About this exercise: Leaving out all pictures, copy the lines below exactly, from the line with "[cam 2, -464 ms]" to the last line, both ends included.

Available data:
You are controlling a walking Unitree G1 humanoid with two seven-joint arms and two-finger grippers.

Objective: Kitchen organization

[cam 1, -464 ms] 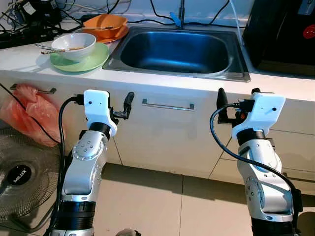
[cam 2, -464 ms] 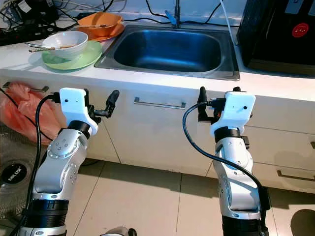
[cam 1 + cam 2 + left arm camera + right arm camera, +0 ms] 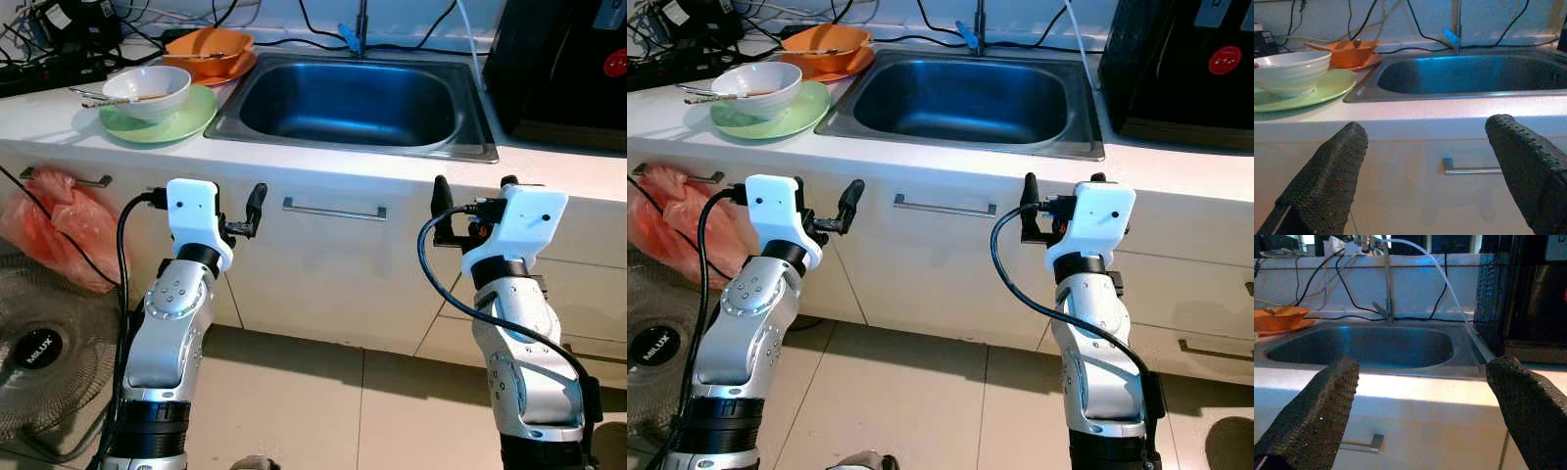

Expected answer:
[cam 2, -464 ms] 
[cam 1 + cam 2 + left arm camera + right arm camera, +0 ms] 

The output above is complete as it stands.